Data below section start
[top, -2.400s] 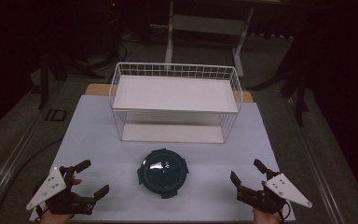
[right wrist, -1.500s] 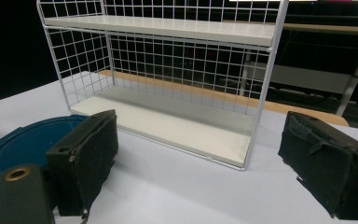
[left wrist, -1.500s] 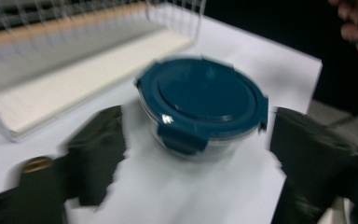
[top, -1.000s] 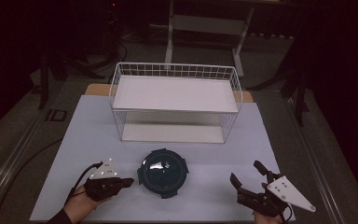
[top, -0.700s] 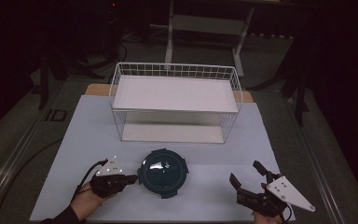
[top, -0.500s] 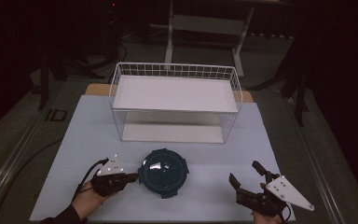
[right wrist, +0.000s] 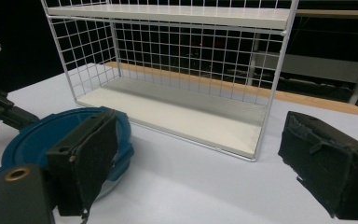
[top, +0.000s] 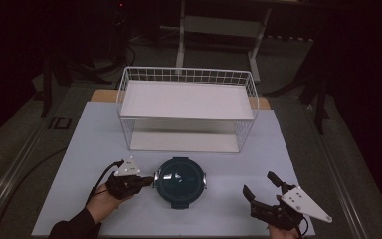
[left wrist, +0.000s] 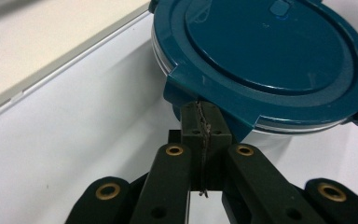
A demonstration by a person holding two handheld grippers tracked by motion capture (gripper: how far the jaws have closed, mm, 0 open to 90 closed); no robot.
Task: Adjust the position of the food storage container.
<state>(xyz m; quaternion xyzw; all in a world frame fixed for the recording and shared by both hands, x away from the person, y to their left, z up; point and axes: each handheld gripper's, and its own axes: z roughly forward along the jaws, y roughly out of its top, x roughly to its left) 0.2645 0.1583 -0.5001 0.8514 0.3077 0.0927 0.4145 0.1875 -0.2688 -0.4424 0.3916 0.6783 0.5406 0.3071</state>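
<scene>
Now closed left tongs (left wrist: 203, 122) against container (left wrist: 265, 60)

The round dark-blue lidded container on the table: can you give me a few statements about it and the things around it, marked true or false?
1. The round dark-blue lidded container sits on the table in front of the white wire-mesh shelf rack. True.
2. The container's lid is off. False: the lid sits on it.
3. The left gripper has its jaws shut, tips at the container's rim. True.
4. The right gripper is clamped on the container. False: its jaws stand open, apart from it.
5. The container is on the rack's upper shelf. False: both shelves are bare; it rests on the white table surface.
</scene>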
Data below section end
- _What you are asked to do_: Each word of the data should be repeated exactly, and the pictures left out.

- _Problem solution_:
[top, -2.400s] 
[right wrist, -1.500s] 
[left wrist, -1.500s] 
[top, -1.000s] 
[top, -0.700s] 
[top, -0.500s] 
[right wrist, +0.000s] 
[top, +0.000s] 
[left wrist, +0.000s] 
A demonstration by a person holding two handheld grippers tracked by motion capture (gripper: how far the jaws have closed, mm, 0 open to 90 closed); no robot.
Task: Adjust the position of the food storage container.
<state>(xyz m; quaternion xyzw; all in a world frame fixed for the recording and shared by both hands, x away from the person, y to their left, z up; point and axes: each handheld gripper's, and its own axes: z roughly forward along the jaws, y roughly out of its top, x roughly to its left) 0.2645 0.1583 -0.5001 0.8514 0.3077 0.0927 0.4145 0.1875 -0.2688 -0.4424 0.3916 0.6783 0.5406 0.3071</state>
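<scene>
Now closed left tongs (left wrist: 203, 122) against container (left wrist: 265, 60)

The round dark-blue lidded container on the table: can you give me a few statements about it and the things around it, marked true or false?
1. The round dark-blue lidded container sits on the table in front of the white wire-mesh shelf rack. True.
2. The container's lid is off. False: the lid sits on it.
3. The left gripper has its jaws shut, tips at the container's rim. True.
4. The right gripper is clamped on the container. False: its jaws stand open, apart from it.
5. The container is on the rack's upper shelf. False: both shelves are bare; it rests on the white table surface.
</scene>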

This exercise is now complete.